**GIVEN INFORMATION**
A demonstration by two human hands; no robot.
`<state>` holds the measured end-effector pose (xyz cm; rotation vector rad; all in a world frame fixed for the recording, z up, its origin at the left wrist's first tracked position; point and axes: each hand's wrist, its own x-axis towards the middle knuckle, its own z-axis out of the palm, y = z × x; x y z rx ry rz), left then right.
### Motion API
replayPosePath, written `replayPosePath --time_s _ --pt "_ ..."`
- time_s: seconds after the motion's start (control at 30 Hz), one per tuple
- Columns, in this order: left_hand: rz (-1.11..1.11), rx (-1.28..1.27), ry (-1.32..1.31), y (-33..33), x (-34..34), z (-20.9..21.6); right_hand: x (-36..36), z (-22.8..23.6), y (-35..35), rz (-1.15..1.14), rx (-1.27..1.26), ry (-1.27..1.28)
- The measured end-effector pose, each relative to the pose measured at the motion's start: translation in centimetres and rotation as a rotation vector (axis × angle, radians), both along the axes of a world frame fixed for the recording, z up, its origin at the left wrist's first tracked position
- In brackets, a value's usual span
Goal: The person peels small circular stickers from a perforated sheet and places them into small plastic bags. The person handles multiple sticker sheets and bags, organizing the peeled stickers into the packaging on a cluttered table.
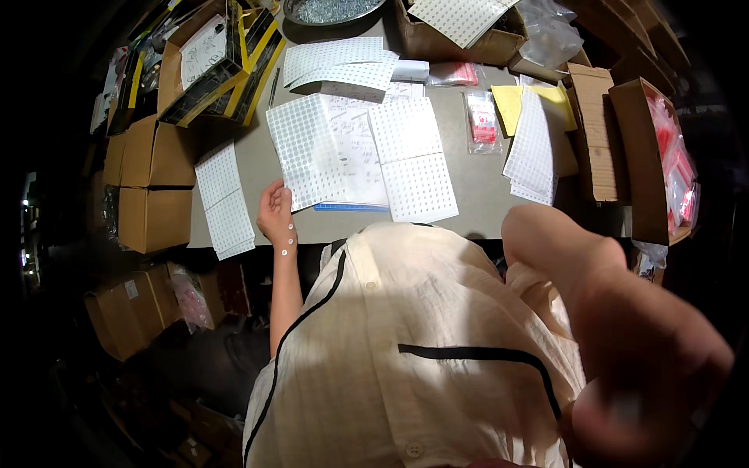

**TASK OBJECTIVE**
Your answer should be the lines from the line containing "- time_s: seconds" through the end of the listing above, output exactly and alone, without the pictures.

**TASK RESULT**
- time_s: seconds after the motion's start (control at 30 Hz), one per tuple
- Columns, in this order: left_hand: rz (-1.11..1.11), rx (-1.28..1.27), ry (-1.32..1.31), y (-33..33), x (-34..34), z (-20.9..21.6); right_hand: x (-36..36), z (-22.8..23.6), y (-35..35), rz (-1.15..1.14), rx (-1.27..1.26), ry (-1.27..1.28)
- The measured end-effector pose, each relative to the pose measured at the motion's start: translation in centimetres and rotation as a rotation vector (axis × angle, radians), both along the axes of a world frame fixed for the recording, z up, its origin at the left wrist's first tracked position
- In brackets, a value's usual span
Goal: The person peels small circular stickers from a perforated sheet and places them into small plastic bags. The person handles multiple sticker sheets and bags, organizing the peeled stickers into the packaging on a cluttered table.

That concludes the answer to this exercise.